PROBLEM REQUIREMENTS → Output every entry exactly, from the first line to the last.

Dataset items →
===

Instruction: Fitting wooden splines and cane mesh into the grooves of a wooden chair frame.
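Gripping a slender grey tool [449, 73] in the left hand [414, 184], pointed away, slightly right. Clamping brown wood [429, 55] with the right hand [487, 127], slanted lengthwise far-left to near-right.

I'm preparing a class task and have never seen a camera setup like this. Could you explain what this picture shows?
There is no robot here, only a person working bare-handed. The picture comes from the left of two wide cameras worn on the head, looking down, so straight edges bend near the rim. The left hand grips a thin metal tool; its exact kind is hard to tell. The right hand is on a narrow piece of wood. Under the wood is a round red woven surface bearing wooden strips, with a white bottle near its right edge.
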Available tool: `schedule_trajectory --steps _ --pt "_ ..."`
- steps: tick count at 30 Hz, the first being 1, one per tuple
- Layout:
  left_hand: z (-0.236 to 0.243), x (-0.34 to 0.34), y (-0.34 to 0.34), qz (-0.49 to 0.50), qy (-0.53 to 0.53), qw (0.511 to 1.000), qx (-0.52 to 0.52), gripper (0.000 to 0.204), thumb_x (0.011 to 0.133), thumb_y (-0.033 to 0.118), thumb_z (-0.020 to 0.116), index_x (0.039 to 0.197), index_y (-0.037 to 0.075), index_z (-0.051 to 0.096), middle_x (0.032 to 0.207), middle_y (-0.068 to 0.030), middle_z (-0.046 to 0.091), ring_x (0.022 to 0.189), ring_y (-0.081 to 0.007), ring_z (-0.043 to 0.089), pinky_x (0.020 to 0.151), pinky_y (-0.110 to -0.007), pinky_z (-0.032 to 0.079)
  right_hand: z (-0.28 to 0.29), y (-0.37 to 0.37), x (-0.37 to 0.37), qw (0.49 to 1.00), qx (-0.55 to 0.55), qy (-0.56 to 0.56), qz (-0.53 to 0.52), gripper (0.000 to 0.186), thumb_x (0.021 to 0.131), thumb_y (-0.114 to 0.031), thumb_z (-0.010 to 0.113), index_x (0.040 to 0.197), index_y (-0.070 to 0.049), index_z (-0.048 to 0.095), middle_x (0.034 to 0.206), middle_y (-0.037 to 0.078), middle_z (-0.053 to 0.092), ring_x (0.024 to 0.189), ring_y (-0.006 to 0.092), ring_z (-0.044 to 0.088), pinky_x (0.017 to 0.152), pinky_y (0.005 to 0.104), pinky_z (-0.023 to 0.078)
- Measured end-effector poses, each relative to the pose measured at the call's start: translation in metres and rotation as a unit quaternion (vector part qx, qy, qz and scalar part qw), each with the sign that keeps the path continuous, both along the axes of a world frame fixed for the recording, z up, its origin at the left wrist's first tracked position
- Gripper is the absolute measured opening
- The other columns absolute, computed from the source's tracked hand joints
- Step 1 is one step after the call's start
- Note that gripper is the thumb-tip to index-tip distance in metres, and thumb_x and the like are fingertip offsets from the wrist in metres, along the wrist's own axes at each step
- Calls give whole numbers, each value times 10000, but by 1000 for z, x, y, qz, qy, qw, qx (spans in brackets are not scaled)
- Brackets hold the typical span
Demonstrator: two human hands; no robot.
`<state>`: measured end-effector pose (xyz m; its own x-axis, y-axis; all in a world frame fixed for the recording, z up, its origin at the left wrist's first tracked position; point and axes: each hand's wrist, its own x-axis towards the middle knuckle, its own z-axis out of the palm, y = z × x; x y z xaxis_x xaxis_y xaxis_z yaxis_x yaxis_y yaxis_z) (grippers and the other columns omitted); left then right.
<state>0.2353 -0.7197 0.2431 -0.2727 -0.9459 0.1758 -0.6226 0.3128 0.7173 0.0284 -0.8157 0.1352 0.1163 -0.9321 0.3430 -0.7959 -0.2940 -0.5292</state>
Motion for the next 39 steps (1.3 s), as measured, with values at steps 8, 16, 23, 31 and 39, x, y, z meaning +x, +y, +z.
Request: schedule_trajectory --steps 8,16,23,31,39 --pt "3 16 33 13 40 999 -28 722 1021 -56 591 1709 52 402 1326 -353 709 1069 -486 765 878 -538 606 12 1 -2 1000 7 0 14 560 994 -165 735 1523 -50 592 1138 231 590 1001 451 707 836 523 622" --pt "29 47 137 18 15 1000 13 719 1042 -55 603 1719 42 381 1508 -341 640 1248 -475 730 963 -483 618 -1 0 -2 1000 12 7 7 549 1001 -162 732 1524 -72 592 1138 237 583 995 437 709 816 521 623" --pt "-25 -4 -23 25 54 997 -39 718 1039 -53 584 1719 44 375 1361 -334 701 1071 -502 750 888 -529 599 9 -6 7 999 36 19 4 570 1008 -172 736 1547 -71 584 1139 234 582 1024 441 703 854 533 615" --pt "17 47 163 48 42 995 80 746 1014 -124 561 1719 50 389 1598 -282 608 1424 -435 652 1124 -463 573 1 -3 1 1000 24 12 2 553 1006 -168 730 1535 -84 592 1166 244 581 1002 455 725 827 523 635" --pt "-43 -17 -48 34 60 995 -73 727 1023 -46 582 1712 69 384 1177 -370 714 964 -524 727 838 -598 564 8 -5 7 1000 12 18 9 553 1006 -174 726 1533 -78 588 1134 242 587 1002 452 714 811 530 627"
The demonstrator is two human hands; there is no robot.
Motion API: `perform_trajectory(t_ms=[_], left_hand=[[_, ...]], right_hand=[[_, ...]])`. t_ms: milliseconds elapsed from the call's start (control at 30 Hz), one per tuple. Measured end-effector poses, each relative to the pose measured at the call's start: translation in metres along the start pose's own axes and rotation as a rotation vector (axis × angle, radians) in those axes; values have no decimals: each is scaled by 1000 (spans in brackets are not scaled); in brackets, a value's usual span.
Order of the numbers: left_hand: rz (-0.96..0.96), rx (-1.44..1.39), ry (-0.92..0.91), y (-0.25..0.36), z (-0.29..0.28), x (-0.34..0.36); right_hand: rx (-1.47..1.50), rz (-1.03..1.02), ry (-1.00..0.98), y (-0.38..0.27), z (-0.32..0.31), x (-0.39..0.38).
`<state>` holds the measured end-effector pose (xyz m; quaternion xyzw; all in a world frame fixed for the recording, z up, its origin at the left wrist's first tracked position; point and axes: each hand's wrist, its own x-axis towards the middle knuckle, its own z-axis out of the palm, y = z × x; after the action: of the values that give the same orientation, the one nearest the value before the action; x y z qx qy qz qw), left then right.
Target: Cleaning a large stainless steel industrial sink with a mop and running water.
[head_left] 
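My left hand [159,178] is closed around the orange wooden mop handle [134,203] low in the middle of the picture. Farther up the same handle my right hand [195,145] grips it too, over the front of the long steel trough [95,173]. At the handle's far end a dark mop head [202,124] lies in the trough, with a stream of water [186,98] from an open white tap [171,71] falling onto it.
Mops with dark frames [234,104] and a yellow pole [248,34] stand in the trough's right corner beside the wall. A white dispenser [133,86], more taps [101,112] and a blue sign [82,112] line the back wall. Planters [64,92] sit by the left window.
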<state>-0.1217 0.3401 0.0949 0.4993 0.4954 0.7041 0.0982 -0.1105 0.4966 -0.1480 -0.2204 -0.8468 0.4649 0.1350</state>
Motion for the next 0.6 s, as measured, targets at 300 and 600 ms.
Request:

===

RESPONSE FOR THIS EXERCISE →
Instruction: Fitting wooden splines and cane mesh into the grooves of a wooden chair frame.
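Gripping a slender grey tool [449, 73] in the left hand [414, 184], pointed away, slightly right. Clamping brown wood [429, 55] with the right hand [487, 127], slanted lengthwise far-left to near-right.

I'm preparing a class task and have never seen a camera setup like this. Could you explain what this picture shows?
There is no robot here, only a person working bare-handed. The picture comes from the left of two wide cameras worn on the head, looking down, so straight edges bend near the rim. The left hand grips a thin metal tool; its exact kind is hard to tell. The right hand is on a narrow piece of wood. Under the wood is a round red woven surface bearing wooden strips, with a white bottle near its right edge.
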Available tool: `schedule_trajectory --steps _ --pt "_ ..."`
- steps: tick count at 30 Hz, the first being 1, one per tuple
- Layout:
  left_hand: z (-0.236 to 0.243), x (-0.34 to 0.34), y (-0.34 to 0.34), qz (-0.49 to 0.50), qy (-0.53 to 0.53), qw (0.511 to 1.000), qx (-0.52 to 0.52), gripper (0.000 to 0.204), thumb_x (0.011 to 0.133), thumb_y (-0.033 to 0.118), thumb_z (-0.020 to 0.116), index_x (0.039 to 0.197), index_y (-0.037 to 0.075), index_z (-0.051 to 0.096), middle_x (0.032 to 0.207), middle_y (-0.068 to 0.030), middle_z (-0.046 to 0.091), ring_x (0.022 to 0.189), ring_y (-0.081 to 0.007), ring_z (-0.043 to 0.089), pinky_x (0.020 to 0.151), pinky_y (-0.110 to -0.007), pinky_z (-0.032 to 0.079)
  right_hand: z (-0.28 to 0.29), y (-0.37 to 0.37), x (-0.37 to 0.37), qw (0.49 to 1.00), qx (-0.55 to 0.55), qy (-0.56 to 0.56), qz (-0.53 to 0.52), gripper (0.000 to 0.186), thumb_x (0.021 to 0.131), thumb_y (-0.114 to 0.031), thumb_z (-0.010 to 0.113), index_x (0.040 to 0.197), index_y (-0.070 to 0.049), index_z (-0.048 to 0.095), middle_x (0.034 to 0.206), middle_y (-0.037 to 0.078), middle_z (-0.053 to 0.092), ring_x (0.024 to 0.189), ring_y (-0.006 to 0.092), ring_z (-0.044 to 0.088), pinky_x (0.017 to 0.152), pinky_y (0.005 to 0.104), pinky_z (-0.023 to 0.078)
- Measured end-effector poses, each relative to the pose measured at the call's start: translation in metres and rotation as a unit quaternion (vector part qx, qy, qz and scalar part qw), each with the sign that keeps the path continuous, both along the axes of a world frame fixed for the recording, z up, its origin at the left wrist's first tracked position
- Gripper is the absolute measured opening
- The other columns absolute, computed from the source's tracked hand joints
- Step 1 is one step after the call's start
- Note that gripper is the thumb-tip to index-tip distance in metres, and thumb_x and the like are fingertip offsets from the wrist in metres, along the wrist's own axes at each step
- Calls give whole numbers, each value times 10000, but by 1000 for z, x, y, qz, qy, qw, qx (spans in brackets are not scaled)
- Brackets hold the typical span
Demonstrator: two human hands; no robot.
`<state>`: measured end-effector pose (xyz m; its own x-axis, y-axis; all in a world frame fixed for the recording, z up, its origin at the left wrist's first tracked position; point and axes: each hand's wrist, its own x-axis towards the middle knuckle, its own z-axis out of the palm, y = z × x; x y z xaxis_x xaxis_y xaxis_z yaxis_x yaxis_y yaxis_z) (grippers and the other columns omitted); left then right.
<state>0.2353 -0.7197 0.2431 -0.2727 -0.9459 0.1758 -0.6226 0.3128 0.7173 0.0284 -0.8157 0.1352 0.1163 -0.9321 0.3430 -0.7959 -0.2940 -0.5292</state>
Motion for the next 39 steps (1.3 s), as measured, with values at steps 8, 16, 23, 31 and 39, x, y, z meaning +x, +y, +z.
Request: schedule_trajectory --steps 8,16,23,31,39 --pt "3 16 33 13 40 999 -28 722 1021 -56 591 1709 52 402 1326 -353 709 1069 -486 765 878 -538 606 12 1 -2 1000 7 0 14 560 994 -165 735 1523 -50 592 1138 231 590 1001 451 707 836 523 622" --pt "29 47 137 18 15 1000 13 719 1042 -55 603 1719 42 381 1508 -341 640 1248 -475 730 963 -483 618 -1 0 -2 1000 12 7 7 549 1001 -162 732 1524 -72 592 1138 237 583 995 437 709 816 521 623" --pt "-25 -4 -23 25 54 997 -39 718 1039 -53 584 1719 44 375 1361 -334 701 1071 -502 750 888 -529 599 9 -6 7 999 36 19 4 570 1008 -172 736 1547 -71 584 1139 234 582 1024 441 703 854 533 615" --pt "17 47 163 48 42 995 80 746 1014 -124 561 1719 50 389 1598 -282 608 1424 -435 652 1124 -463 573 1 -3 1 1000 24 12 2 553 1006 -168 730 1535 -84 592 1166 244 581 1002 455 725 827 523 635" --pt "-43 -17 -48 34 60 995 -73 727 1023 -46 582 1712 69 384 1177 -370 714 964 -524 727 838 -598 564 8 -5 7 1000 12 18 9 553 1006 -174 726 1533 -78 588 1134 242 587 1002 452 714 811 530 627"
The demonstrator is two human hands; there is no robot.
Motion API: `perform_trajectory(t_ms=[_], left_hand=[[_, ...]], right_hand=[[_, ...]])`. t_ms: milliseconds elapsed from the call's start (control at 30 Hz), one per tuple. Measured end-effector poses, each relative to the pose measured at the call's start: translation in metres along the start pose's own axes and rotation as a rotation vector (axis × angle, radians) in those axes; values have no decimals: each is scaled by 1000 (spans in brackets are not scaled); in brackets, a value's usual span.
Order of the numbers: left_hand: rz (-0.96..0.96), rx (-1.44..1.39), ry (-0.92..0.91), y (-0.25..0.36), z (-0.29..0.28), x (-0.34..0.36); right_hand: rx (-1.47..1.50), rz (-1.03..1.02), ry (-1.00..0.98), y (-0.38..0.27), z (-0.32..0.31), x (-0.39..0.38).
`<state>` holds the measured end-effector pose (xyz m; quaternion xyzw; all in a world frame fixed for the recording, z up, its origin at the left wrist's first tracked position; point and axes: each hand's wrist, its own x-axis towards the middle knuckle, its own z-axis out of the palm, y = z × x; after the action: of the values that give the same orientation, the one nearest the value before the action; x y z qx qy qz qw), left then right.
Target: Cleaning a large stainless steel industrial sink with a mop and running water.
[head_left] 
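My left hand [159,178] is closed around the orange wooden mop handle [134,203] low in the middle of the picture. Farther up the same handle my right hand [195,145] grips it too, over the front of the long steel trough [95,173]. At the handle's far end a dark mop head [202,124] lies in the trough, with a stream of water [186,98] from an open white tap [171,71] falling onto it.
Mops with dark frames [234,104] and a yellow pole [248,34] stand in the trough's right corner beside the wall. A white dispenser [133,86], more taps [101,112] and a blue sign [82,112] line the back wall. Planters [64,92] sit by the left window.
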<state>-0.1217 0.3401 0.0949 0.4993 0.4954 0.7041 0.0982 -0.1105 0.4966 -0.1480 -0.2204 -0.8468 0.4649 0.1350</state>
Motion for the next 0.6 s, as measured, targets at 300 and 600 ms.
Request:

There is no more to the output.